Exercise
Look for "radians" in the listing below. Gather each line that contains it.

--- Data excerpts Enclosed Below ---

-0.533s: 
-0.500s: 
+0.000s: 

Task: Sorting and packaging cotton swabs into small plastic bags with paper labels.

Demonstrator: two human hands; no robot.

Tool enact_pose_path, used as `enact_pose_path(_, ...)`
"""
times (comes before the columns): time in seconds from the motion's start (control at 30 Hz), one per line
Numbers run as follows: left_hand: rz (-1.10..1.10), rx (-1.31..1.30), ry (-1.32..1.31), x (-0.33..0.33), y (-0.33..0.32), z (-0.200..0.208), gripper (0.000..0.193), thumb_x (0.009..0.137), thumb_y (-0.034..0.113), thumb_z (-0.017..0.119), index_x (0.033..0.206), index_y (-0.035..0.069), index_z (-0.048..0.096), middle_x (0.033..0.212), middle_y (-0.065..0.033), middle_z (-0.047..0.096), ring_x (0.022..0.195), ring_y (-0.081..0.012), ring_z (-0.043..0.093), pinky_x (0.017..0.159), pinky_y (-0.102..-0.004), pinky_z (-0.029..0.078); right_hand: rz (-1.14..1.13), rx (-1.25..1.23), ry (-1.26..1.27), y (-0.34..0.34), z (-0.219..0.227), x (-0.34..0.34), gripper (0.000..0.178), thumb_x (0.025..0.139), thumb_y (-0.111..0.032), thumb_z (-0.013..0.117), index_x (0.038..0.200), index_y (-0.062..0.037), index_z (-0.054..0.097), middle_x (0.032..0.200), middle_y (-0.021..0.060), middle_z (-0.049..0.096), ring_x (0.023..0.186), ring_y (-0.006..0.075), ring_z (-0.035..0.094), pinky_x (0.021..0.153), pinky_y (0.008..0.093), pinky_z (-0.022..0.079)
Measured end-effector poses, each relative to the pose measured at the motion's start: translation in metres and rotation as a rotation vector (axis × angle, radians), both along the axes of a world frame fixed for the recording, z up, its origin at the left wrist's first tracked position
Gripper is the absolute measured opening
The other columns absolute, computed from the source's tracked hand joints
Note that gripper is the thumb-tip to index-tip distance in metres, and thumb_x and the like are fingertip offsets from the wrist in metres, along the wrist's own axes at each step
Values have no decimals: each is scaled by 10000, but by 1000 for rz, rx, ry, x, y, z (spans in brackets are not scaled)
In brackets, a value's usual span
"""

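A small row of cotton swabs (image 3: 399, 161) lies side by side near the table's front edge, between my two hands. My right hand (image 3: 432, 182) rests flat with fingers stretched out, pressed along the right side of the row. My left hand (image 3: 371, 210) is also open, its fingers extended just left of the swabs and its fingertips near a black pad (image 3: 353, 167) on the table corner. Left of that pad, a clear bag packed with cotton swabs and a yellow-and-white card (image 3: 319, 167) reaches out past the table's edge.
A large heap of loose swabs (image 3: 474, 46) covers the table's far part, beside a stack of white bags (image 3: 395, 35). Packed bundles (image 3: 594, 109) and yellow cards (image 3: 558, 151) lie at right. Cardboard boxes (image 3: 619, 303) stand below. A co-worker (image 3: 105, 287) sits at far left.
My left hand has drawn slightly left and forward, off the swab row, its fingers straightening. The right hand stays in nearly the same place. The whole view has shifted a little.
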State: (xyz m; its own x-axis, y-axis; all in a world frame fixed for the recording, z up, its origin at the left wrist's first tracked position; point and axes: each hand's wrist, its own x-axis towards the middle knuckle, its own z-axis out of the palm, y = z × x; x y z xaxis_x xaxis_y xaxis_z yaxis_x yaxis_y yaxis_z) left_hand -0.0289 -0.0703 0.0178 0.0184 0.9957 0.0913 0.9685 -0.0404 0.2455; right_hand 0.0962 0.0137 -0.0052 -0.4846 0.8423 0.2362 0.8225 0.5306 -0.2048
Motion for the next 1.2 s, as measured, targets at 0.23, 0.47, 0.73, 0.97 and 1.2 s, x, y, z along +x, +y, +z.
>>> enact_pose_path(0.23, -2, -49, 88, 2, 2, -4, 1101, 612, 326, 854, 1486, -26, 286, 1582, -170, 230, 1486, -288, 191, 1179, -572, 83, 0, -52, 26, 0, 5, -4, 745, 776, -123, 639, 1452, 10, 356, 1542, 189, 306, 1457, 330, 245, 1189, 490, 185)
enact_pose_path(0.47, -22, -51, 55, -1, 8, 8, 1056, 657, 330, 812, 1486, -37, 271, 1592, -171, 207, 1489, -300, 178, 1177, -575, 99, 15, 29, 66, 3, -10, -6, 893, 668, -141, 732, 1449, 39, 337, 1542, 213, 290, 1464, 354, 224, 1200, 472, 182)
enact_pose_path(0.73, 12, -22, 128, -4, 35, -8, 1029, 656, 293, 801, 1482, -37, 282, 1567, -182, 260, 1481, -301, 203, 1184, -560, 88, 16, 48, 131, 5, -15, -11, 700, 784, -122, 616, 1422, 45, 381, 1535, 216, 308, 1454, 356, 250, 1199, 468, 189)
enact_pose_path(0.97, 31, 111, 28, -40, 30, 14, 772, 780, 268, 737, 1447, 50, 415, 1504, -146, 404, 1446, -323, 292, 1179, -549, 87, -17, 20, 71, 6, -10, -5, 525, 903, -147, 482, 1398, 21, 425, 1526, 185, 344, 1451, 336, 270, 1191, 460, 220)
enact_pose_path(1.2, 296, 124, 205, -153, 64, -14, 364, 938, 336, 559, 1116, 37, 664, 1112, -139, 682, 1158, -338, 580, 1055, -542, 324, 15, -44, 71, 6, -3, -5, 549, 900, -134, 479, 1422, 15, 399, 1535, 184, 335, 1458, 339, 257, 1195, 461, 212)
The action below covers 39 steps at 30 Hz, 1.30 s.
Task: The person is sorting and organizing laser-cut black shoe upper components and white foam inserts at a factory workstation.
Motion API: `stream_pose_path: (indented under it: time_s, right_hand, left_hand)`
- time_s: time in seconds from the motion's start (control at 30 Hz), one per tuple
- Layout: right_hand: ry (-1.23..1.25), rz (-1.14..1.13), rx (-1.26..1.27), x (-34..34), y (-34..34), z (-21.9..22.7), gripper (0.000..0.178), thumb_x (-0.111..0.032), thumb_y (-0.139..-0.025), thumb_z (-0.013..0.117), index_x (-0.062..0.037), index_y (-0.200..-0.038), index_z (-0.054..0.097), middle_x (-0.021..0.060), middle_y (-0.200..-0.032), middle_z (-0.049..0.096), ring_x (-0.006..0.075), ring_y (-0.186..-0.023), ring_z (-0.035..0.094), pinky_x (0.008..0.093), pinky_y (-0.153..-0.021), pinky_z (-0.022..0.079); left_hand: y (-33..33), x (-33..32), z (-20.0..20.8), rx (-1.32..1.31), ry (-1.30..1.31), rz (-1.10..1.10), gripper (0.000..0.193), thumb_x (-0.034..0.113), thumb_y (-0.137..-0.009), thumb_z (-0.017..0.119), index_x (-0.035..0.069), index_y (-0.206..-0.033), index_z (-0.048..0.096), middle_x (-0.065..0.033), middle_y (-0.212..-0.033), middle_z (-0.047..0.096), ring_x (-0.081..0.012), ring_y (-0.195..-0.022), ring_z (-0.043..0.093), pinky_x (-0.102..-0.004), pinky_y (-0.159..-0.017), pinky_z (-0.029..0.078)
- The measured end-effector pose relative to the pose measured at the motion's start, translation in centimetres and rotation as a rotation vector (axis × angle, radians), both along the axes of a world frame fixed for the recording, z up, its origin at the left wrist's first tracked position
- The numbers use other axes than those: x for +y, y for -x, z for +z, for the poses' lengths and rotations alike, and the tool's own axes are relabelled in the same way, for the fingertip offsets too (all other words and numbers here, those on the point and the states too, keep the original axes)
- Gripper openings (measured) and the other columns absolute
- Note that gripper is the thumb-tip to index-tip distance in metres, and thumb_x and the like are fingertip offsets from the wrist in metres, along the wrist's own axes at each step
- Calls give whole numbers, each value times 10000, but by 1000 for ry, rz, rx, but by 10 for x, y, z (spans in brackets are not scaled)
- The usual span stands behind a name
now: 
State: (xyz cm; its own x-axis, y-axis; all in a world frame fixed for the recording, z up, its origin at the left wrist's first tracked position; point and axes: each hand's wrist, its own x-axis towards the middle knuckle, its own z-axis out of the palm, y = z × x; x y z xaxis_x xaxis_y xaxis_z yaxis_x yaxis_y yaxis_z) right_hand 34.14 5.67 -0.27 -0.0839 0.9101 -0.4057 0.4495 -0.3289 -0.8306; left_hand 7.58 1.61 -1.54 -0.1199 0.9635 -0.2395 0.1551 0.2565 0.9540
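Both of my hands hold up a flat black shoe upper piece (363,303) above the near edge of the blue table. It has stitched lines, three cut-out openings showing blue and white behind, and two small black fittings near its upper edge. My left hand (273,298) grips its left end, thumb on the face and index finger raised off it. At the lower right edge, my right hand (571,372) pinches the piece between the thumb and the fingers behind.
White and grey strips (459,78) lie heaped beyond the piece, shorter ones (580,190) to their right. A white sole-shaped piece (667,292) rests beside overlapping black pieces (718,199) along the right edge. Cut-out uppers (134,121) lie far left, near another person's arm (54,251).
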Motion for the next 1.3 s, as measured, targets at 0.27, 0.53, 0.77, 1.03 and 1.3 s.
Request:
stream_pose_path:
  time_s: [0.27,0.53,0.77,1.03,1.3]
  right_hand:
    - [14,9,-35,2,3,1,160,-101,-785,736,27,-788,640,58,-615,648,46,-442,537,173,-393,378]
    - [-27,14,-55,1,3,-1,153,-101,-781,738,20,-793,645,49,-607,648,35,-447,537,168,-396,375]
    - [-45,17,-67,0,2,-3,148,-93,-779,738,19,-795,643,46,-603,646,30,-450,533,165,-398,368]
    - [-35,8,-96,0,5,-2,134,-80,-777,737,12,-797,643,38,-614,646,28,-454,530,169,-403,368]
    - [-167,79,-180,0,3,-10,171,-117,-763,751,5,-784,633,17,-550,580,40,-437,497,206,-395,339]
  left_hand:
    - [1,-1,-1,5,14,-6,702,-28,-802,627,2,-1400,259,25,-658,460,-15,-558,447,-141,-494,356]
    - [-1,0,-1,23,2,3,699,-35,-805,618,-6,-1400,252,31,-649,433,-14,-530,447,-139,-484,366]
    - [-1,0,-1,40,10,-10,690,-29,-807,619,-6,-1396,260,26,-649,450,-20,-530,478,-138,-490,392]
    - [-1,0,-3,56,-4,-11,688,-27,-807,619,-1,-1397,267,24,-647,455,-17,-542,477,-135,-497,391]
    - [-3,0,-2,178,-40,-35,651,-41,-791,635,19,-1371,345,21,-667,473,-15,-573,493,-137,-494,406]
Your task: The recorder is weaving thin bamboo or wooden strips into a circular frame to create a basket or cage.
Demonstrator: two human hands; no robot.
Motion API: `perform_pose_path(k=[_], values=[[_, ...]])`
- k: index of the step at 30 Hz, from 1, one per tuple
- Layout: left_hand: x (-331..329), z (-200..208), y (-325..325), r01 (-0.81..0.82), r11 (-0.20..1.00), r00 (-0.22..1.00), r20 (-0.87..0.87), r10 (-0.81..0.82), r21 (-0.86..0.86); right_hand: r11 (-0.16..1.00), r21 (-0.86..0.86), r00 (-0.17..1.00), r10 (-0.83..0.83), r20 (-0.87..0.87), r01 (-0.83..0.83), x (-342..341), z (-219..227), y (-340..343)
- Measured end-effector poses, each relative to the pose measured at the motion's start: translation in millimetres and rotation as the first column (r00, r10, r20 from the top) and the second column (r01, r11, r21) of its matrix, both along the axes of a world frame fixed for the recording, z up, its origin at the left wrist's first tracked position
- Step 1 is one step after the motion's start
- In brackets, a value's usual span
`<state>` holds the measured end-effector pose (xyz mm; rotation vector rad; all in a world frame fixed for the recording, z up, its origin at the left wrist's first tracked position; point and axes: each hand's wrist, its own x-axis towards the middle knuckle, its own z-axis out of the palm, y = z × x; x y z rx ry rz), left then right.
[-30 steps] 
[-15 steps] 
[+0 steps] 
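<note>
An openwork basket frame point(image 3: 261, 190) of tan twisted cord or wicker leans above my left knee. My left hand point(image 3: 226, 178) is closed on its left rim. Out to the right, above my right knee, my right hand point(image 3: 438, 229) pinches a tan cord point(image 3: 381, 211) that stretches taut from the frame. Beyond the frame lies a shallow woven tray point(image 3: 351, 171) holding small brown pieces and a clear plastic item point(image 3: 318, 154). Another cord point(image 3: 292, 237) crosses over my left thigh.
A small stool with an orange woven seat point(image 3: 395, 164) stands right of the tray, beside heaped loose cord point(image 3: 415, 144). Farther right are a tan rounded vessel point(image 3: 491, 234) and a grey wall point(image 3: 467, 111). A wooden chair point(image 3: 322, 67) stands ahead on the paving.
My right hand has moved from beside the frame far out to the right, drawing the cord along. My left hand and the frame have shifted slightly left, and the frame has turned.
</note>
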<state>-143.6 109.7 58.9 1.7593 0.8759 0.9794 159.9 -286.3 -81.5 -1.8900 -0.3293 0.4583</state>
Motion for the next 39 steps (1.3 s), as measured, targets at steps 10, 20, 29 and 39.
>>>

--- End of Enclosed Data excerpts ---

Task result
Measured end-effector poses, each relative to the pose measured at the motion's start: translation in metres and rotation as a rotation vector (axis × angle, radians), both along the axes of a world frame fixed for the recording, z up, its origin at the left wrist's first tracked position
- The measured end-effector pose relative to the pose measured at the motion's start, translation in centimetres and rotation as a rotation vector (axis × angle, radians), both along the axes of a world frame fixed for the recording, z up, its origin at the left wrist's first tracked position

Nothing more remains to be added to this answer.